1) On the first night of arriving at the village that we were supposed to “help”, just a grand six hours after getting there, we successfully knocked out the entire village’s electricity supply and caused a village wide black out. This continued to occur many times a night for the next 18 nights we stayed there. As classic First World city-dwellers, we came with a full plethora of electronic devices that needed daily charging – laptops, mobile phones, cameras and of course a gigantic refrigerator for the entire team’s use. Eventually, the Chinese officials managed to ship in an electricity generator and parked this right next to our accommodations. This finally resolved the problem of the consistent black outs.

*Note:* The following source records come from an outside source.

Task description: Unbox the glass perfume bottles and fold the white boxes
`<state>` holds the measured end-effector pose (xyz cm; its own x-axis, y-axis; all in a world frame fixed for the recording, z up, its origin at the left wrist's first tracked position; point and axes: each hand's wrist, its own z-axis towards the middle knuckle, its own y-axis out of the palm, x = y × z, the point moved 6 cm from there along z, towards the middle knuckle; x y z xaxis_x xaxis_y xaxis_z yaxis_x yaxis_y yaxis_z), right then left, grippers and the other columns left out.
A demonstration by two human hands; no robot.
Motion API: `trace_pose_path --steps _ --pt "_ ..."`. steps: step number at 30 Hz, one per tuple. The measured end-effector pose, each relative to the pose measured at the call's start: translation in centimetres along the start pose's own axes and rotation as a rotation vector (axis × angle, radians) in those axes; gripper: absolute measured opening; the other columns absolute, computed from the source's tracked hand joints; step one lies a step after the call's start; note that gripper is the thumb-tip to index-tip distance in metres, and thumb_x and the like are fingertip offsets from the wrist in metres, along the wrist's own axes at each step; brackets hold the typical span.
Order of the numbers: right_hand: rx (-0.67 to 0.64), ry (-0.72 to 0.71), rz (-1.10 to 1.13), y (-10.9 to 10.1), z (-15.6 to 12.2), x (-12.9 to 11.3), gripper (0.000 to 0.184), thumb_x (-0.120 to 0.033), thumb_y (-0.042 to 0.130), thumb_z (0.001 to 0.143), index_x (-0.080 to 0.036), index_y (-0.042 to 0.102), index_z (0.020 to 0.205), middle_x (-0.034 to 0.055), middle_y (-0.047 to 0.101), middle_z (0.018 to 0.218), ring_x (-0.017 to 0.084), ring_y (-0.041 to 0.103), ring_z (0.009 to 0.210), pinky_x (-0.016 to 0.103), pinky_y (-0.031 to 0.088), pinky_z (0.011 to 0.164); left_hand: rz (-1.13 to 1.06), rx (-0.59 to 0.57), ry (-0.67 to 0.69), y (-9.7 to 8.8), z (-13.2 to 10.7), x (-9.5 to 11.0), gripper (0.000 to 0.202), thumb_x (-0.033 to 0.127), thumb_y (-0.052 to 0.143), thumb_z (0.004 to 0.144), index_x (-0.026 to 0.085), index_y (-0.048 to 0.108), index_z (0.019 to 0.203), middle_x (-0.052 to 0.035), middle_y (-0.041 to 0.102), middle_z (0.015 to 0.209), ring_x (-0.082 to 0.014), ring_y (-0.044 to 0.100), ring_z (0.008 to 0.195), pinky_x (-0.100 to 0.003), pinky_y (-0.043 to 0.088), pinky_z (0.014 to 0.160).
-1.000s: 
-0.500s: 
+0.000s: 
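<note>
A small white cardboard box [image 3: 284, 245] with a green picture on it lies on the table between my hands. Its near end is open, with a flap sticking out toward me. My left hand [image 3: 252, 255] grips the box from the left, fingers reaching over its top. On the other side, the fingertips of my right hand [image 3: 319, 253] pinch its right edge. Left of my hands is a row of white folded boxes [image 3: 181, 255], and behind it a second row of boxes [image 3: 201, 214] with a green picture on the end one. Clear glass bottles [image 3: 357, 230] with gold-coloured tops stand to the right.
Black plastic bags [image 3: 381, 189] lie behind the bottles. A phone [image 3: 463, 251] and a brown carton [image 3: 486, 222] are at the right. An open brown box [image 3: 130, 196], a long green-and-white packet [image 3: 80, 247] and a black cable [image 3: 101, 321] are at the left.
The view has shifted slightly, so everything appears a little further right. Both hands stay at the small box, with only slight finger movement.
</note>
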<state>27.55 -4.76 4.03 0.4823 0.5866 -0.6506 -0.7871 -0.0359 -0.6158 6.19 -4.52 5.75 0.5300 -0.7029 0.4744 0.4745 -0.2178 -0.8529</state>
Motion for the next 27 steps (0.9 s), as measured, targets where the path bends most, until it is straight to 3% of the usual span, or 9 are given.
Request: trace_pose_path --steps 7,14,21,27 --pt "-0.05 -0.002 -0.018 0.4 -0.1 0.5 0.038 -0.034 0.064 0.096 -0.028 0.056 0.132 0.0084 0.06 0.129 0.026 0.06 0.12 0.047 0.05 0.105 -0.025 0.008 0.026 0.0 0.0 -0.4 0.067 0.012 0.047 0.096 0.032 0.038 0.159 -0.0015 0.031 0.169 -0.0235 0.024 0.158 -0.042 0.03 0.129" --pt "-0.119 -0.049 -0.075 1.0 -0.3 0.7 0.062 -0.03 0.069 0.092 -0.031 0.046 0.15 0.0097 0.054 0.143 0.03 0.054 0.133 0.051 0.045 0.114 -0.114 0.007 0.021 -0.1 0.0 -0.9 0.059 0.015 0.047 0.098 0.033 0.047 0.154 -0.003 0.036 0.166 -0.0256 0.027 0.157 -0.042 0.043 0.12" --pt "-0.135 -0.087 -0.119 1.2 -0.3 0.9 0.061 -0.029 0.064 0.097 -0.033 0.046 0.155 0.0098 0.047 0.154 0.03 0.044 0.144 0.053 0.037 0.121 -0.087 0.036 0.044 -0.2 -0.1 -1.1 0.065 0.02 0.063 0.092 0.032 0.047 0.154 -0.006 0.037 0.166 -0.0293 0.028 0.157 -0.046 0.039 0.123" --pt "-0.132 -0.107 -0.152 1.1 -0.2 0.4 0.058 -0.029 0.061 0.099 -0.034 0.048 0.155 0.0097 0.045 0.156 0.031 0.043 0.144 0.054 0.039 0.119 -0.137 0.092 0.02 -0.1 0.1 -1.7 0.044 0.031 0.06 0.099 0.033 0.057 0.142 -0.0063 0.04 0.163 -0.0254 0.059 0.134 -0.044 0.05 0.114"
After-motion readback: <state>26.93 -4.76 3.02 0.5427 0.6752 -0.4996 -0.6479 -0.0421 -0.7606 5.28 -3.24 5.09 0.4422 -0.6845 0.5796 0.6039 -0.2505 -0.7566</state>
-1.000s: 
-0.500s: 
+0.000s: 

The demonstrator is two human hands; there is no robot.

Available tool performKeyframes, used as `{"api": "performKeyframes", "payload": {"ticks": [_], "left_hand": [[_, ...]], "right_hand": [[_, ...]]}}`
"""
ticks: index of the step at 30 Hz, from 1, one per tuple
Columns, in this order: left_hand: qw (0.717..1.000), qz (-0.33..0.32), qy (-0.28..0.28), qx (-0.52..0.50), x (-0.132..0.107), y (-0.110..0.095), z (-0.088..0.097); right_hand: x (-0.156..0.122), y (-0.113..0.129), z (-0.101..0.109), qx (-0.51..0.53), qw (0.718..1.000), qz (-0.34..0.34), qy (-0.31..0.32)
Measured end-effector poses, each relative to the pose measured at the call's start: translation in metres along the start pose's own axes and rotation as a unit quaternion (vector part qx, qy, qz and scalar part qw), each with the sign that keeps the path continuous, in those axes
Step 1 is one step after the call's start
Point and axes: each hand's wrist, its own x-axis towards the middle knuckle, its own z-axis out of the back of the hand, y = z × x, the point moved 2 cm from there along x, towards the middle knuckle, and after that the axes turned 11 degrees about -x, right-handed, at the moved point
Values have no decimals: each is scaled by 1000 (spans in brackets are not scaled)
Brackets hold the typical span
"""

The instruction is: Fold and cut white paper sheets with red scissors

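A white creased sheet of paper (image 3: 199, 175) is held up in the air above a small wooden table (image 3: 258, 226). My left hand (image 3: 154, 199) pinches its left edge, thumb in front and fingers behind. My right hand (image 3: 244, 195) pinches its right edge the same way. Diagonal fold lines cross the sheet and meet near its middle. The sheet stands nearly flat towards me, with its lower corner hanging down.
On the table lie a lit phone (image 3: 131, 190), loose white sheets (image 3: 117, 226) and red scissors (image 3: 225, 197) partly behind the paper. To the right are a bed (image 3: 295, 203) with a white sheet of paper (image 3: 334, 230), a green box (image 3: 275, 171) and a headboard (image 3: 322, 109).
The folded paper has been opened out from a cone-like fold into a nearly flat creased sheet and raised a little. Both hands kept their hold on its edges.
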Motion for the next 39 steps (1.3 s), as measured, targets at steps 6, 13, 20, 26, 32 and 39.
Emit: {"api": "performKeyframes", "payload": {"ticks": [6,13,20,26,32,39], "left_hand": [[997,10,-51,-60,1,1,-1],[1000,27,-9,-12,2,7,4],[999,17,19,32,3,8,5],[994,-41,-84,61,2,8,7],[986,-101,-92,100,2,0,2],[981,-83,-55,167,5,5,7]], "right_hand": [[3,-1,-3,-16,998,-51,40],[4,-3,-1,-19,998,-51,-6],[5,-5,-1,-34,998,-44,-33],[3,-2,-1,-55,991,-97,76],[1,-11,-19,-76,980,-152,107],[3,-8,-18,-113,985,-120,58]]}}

The villager could now have their electricity at night, while we can continue charging our multiple devices. Nobody sincerely considered the option of simply not charging or using some of these devices.

2) Based on some obscure beliefs, the student leaders of my team decided that the construction work that we were doing as volunteers was very taxing to our urban and delicate bodies, and hence it would be appropriate to mandate sufficient protein in our diets every day. They determined that this meant we were to eat at least two eggs per person every single day. This however, translated to needing 84 eggs every day, and in a village that only had a population a little more than a thousand, this was far more eggs that they produced. Soon, the drive to go local, buy local, and eat local, so as to ensure that our being in the village profited the villagers locally, became a problem rather than a benefit. At the suggestion of the Chinese officials, we began buying eggs from the two villages nearby – up and downstream of the river where our village was at. By the second week, we had bought all the eggs available from all three villages. We need to change the strategy, so the team leaders hired a car to drive members of the team to the nearest town (then about an hour away), just so we can buy eggs, chicken, and pork without eradicating all protein sources for the villagers where we were volunteering at. Again, eating less meat and protein, was never seriously considered.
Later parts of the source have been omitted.